> Data provided:
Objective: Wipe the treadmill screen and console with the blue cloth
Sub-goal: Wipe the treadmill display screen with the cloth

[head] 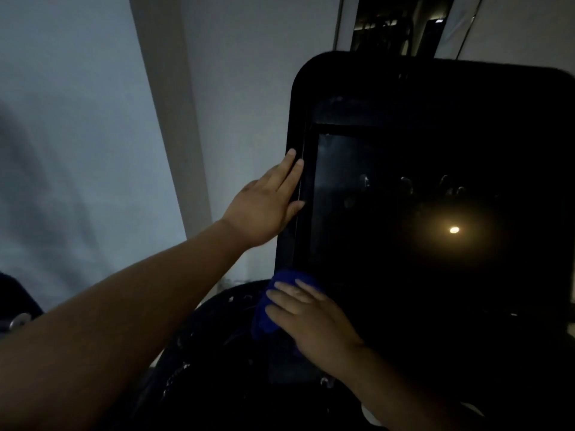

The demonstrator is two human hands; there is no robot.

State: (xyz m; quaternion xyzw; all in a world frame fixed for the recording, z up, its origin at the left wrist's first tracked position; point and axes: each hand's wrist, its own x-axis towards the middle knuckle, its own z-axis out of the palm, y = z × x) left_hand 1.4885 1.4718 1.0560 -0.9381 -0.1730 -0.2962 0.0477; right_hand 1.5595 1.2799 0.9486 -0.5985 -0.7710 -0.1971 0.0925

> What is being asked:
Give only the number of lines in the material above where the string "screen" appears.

> Answer to this exercise:
2